Friday, 27 April 2012

Excellent, it’s all falling into place.

I might be committed as a Producer to a specialist factual or historical documentary programme of all things. :D
Jonathan has been developing a programme idea about a pre-World War II visit from a Nazi battleship and he has very kindly offered me a role on the crew as Producer.

I must admit that I do think the project is a little ambitious; there is talk of a trip to Poland as well as drama reconstruction and archive footage but I suppose he who dares wins and there is no doubt in my mind that if Jonathan chooses to take the 10min (masters project) version as a taster tape to a company like Denhams, TwoFour or even Regional BBC that he would attract attention.
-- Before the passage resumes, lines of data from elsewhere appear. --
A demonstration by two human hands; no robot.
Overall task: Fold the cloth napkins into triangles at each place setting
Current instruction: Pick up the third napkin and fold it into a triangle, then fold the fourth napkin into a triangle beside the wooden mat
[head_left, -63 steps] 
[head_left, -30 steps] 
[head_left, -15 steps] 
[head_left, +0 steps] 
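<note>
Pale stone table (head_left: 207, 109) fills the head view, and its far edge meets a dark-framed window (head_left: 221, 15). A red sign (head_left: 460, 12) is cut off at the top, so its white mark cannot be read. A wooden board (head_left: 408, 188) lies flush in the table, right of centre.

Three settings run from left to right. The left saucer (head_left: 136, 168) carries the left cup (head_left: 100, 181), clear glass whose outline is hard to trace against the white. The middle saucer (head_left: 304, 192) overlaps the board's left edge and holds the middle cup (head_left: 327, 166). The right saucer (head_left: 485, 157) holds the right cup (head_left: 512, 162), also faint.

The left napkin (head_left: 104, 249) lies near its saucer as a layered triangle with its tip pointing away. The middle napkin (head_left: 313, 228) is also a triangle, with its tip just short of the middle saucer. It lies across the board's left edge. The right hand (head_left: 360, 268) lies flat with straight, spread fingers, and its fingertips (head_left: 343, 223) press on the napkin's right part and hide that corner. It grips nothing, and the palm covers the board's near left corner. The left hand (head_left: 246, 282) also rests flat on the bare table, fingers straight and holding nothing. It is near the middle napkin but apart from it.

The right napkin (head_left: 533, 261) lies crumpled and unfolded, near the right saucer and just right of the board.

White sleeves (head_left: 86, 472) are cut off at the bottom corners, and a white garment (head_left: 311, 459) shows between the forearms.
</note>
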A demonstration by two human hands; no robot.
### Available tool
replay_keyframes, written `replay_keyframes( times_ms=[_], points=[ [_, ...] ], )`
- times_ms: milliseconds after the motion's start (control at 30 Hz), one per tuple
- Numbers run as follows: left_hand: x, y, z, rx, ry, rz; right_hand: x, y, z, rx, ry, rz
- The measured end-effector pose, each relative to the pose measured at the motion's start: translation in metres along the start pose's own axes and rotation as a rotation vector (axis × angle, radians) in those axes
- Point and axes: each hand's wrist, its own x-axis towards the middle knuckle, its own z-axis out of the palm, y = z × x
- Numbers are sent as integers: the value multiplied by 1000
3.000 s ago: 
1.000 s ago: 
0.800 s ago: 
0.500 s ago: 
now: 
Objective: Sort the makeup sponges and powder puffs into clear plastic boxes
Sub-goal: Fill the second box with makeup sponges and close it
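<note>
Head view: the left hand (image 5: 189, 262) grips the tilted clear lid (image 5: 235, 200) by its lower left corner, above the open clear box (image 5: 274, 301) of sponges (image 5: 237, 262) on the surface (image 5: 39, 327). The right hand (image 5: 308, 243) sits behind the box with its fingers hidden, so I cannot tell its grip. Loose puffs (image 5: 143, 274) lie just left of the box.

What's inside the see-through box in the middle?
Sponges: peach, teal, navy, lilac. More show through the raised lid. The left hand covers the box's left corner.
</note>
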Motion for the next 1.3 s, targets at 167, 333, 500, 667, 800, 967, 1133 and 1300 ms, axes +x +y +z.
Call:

It’s a great story, brilliant access and Jonathan is turning out to be a proper bloodhound for sniffing out archive documents and footage!

Also for me it is nice to actually be making a programme about Cornwall for a change, I've steered away from it before for fear of appearing lazy and staying on the front doorstep!

Here is a link to Remember Falmouth which is run by the Royal Cornwall Polytechnic Society which holds lots of lush, 'ye olde worlde', images of Falmouth back in the day!

Wednesday, 18 April 2012

New Unit! Number 150…..

So, everyone is back from Easter and we are beginning our penultimate module of the MA TV Production course (“time flies when you are having fun!”)
Unit 150 is essentially a 5 week preparatory module to set us up our final Masters projects and the dissertations.

I would still really like to go into TV Development & Commissioning as my ultimate career goal so I speculate (not wanting to jinx mind!) that this unit might prove to be my cup of tea!

5 weeks of brainstorming TV programme ideas, gaining access to interesting contributors and researching the dissertation is a great way to consider what editorial content is creating great contemporary TV…NOW!

However, five weeks may sound like ample time but really in reality, minus Queen’s birthdays, bank holidays, bit of kafuffle with forming crews and a couple of networking events it really isn’t that long.

Little apprehensive because your final masters projects should ideally be your calling card into industry and I really want to be part of two glossy, televisual and generally fantastic programmes.

PS: I was looking on the ever so helpful Guardian Careers website and I found this quite interesting interview from 'Jason Mitchell' - who was back in 2009 a 'Development Producer' for Maverick Television...

Isn't he lucky? Do you think he'd swap roles? I could do his job and he could be a student again?!